Go through the data and count each line that has the string "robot". Give that count alone.
[Opening Data section]
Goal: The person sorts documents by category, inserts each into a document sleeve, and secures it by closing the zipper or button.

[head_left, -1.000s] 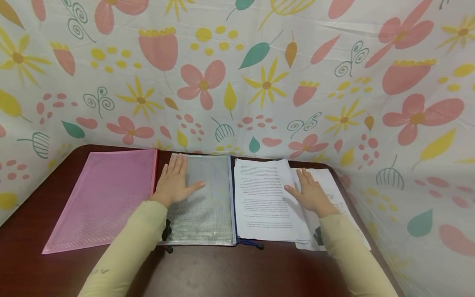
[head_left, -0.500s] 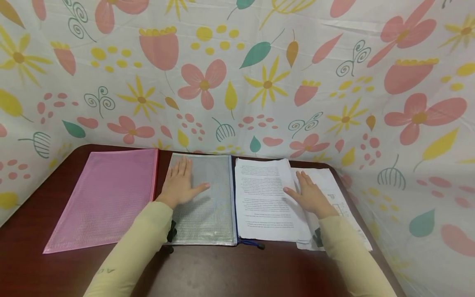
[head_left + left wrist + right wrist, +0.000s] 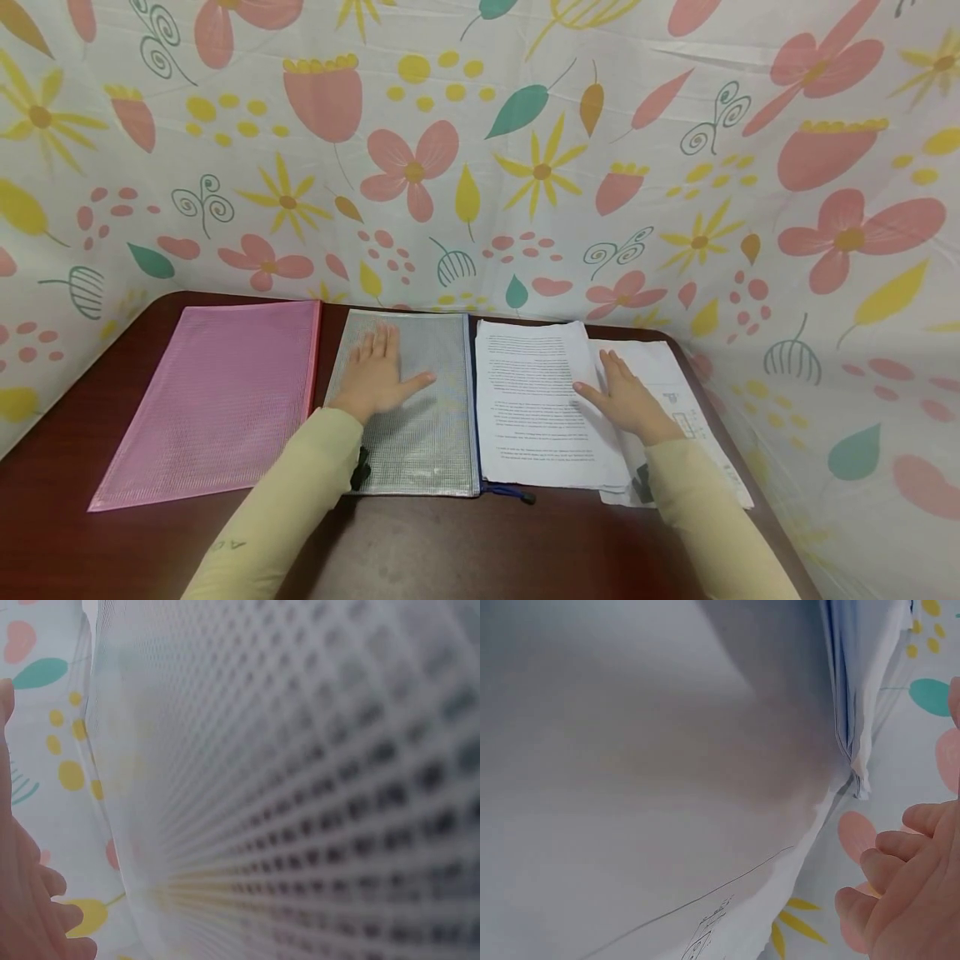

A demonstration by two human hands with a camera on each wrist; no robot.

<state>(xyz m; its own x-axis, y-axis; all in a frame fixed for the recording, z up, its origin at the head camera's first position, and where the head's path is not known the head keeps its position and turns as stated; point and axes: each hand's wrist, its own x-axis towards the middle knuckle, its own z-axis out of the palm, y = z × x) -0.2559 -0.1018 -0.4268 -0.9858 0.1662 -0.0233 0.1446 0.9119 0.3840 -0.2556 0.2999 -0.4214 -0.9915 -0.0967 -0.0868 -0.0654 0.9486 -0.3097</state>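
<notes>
My left hand (image 3: 375,377), fingers straight and thumb spread to the right, is over a clear grey mesh zip pouch (image 3: 427,442) with a blue right edge. In the left wrist view the pouch's mesh (image 3: 322,765) fills most of the frame, and the fingertips (image 3: 67,919) show at the left side. My right hand (image 3: 632,402) extends with straight fingers over printed papers, its thumb above the right edge of a text-covered stack (image 3: 525,392). Beneath it lies a sheet with small drawings (image 3: 701,417). Whether either hand touches what is under it, I cannot tell.
A pink mesh zip pouch (image 3: 225,392) with a red edge lies at the left of the dark brown table (image 3: 450,550). A blue cord with a black end (image 3: 513,493) sticks out by the grey pouch's lower corner. A flower-patterned cloth (image 3: 480,150) stands behind.
My left hand has moved right and slightly toward me, further over the grey pouch. The right hand has hardly moved. The pouches and papers stay in place.
</notes>
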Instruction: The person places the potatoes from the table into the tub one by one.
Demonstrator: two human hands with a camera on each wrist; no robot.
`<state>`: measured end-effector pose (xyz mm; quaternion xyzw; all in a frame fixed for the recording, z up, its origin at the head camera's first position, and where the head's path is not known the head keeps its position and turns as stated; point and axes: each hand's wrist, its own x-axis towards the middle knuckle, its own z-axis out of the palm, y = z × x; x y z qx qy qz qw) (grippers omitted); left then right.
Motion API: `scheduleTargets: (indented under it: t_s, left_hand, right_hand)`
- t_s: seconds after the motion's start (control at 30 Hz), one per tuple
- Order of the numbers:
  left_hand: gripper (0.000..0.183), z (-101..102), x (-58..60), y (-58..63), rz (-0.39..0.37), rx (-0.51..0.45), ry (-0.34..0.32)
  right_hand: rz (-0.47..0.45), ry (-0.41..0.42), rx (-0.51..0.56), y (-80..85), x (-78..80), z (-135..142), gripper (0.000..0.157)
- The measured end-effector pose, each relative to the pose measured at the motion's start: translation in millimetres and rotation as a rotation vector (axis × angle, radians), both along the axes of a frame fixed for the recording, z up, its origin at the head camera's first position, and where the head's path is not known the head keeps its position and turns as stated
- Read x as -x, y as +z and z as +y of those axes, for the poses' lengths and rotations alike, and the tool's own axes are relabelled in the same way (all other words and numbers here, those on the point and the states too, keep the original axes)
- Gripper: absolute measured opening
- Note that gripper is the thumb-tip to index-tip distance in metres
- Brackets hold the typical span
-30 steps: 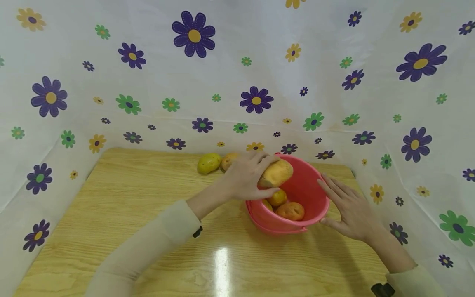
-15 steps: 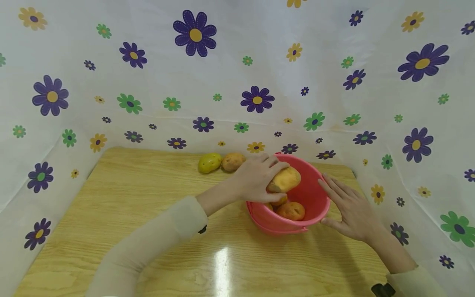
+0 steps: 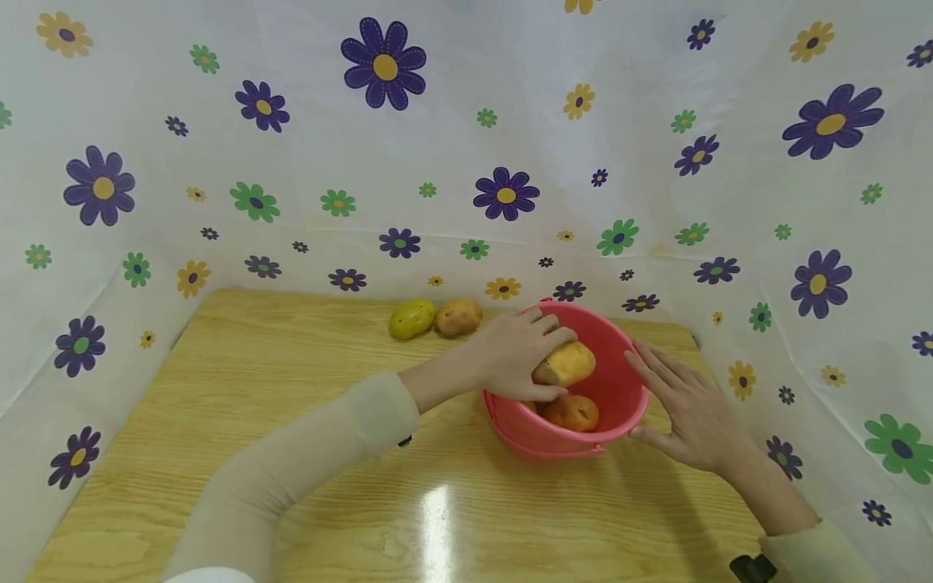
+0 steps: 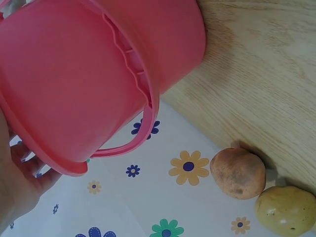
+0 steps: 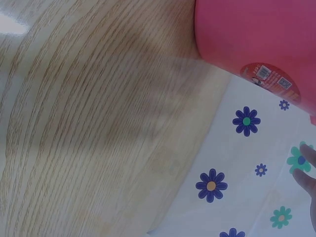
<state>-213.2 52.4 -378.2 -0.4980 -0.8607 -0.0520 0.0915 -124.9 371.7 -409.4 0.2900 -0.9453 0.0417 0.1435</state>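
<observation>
In the head view my left hand (image 3: 516,356) reaches over the near-left rim of a pink bucket (image 3: 619,380) and grips a pale yellow potato (image 3: 572,364) inside its mouth. Below that potato, a browner potato (image 3: 573,414) lies in the bucket, and a sliver of another shows by my thumb. My right hand (image 3: 692,413) rests with straight fingers against the bucket's right side. The left wrist view has the bucket's wall and hanging handle (image 4: 131,143), with my left hand (image 4: 22,182) at the rim; the held potato is hidden there.
A greenish potato (image 3: 411,319) and a brown potato (image 3: 458,317) lie side by side at the back of the wooden table (image 3: 306,364). A white flowered cloth (image 3: 437,146) rises behind and on both sides. A printed label (image 5: 271,81) sits on the bucket's wall.
My left hand has moved right and lower into the bucket with the potato, uncovering the brown potato on the table behind. My right hand stays against the bucket.
</observation>
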Motion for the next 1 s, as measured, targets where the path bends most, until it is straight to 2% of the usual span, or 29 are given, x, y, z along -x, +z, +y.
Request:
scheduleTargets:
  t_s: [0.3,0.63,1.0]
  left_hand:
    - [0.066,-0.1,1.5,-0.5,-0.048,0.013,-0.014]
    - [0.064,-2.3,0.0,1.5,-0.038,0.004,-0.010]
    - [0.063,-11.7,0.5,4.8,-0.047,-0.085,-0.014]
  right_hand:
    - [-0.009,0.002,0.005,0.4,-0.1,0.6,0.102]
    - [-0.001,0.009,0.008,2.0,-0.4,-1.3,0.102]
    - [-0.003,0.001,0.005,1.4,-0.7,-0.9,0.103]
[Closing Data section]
### Output below
2